» **PROMPT**
After locating the line that contains "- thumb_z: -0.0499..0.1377" in the data below, set down exactly that line and each one after it through the line that contains "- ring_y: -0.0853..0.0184", and nothing more.

» **INFORMATION PROVIDED**
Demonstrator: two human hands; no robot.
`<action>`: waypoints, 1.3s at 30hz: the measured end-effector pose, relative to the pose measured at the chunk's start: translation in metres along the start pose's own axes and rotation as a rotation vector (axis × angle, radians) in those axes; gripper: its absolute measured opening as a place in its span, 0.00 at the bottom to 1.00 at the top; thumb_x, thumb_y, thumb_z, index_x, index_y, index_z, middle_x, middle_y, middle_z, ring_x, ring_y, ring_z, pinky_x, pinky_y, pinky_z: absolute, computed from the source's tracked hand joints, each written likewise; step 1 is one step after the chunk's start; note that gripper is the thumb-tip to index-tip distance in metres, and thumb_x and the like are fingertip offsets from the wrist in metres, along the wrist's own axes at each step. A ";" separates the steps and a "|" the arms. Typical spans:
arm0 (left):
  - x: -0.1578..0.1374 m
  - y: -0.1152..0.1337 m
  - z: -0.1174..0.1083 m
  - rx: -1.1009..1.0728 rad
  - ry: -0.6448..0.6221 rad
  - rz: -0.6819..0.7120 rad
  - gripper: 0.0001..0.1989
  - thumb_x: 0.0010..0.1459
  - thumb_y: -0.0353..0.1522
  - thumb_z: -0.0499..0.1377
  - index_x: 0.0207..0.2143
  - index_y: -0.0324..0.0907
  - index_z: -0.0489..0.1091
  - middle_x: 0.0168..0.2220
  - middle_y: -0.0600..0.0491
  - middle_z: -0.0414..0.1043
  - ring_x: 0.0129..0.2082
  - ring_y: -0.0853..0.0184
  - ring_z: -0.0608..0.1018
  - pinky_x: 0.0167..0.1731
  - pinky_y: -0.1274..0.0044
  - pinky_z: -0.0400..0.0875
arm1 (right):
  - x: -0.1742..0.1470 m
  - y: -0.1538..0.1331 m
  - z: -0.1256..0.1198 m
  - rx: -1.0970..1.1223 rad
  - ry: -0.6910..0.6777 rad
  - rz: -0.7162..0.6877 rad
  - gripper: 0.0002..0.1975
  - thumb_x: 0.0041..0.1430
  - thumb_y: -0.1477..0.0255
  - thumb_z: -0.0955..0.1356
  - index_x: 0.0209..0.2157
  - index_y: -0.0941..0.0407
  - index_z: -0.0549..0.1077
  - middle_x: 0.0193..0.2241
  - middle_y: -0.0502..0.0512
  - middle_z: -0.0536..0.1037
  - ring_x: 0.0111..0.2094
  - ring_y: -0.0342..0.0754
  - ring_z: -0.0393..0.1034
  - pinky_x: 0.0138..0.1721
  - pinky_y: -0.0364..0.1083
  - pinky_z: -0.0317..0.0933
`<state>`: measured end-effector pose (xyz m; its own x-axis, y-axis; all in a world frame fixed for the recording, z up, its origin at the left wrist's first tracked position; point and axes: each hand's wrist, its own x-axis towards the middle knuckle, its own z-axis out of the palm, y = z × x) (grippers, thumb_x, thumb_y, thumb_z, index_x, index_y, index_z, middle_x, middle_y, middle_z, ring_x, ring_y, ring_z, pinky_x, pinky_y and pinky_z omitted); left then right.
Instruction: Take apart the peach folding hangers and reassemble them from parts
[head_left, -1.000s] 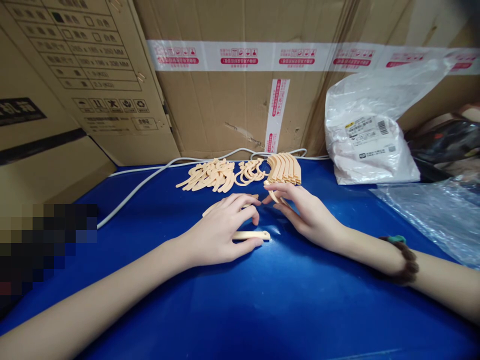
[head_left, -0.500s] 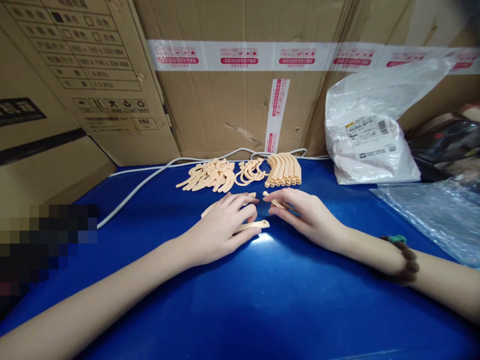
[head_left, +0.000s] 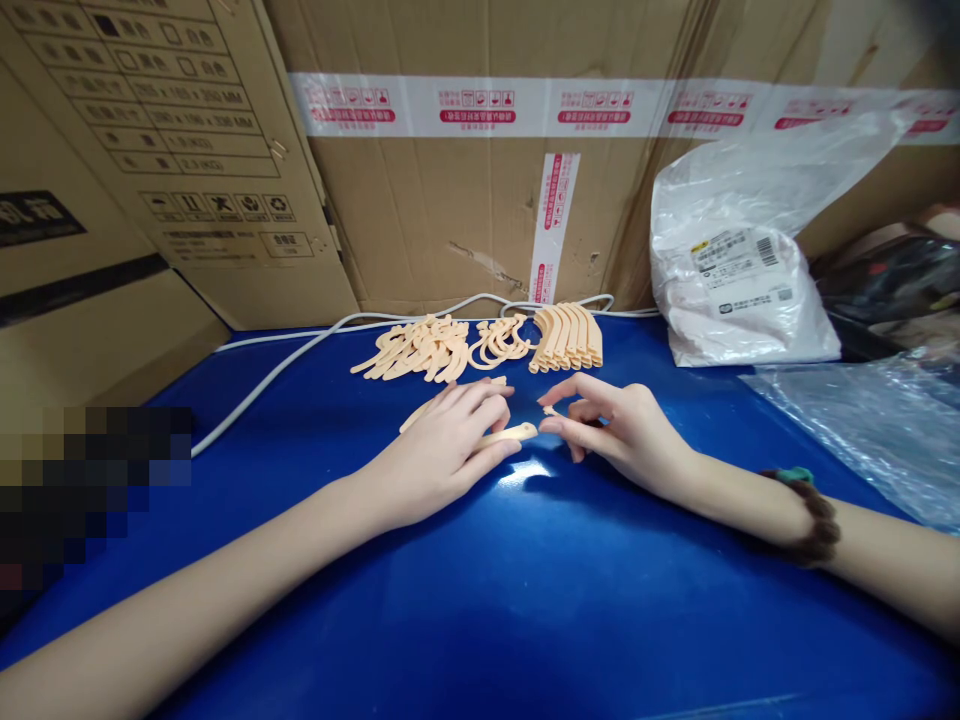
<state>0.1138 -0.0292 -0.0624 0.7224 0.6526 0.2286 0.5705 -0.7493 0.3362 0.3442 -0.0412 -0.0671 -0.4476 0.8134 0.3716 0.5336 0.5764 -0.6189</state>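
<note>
My left hand [head_left: 439,445] is closed around a beige hanger arm [head_left: 516,434], whose holed end sticks out past the thumb. Under the same hand lies another beige hanger arm [head_left: 415,415], mostly covered. My right hand [head_left: 637,430] pinches a small beige hanger hook [head_left: 550,410] between thumb and forefinger, just right of the holed end and apart from it; the fingers hide most of the hook. Beyond the hands lie a loose pile of hanger arms [head_left: 420,350], several hooks [head_left: 499,342] and a neat row of curved arms [head_left: 568,338].
A blue table [head_left: 480,600] spreads beneath everything. Cardboard boxes [head_left: 420,200] stand along the back and left. A white cable [head_left: 277,375] runs behind the piles. At the right are a white plastic bag [head_left: 742,280] and a clear plastic sheet [head_left: 855,430].
My right hand has lifted slightly and turned, drawing the hook close to its fingertips. The holed end of the arm in my left hand has risen a little.
</note>
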 end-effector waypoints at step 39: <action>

» **WORKED SOLUTION**
  - thumb_z: -0.0499..0.1377
  - index_x: 0.0207..0.2143
  - index_y: -0.0324..0.0907
  - index_z: -0.0489..0.1091
  - middle_x: 0.0168..0.2220
  - middle_y: -0.0600..0.0491
  - middle_z: -0.0414..0.1043
  - ring_x: 0.0129..0.2082
  - ring_y: -0.0853..0.0184

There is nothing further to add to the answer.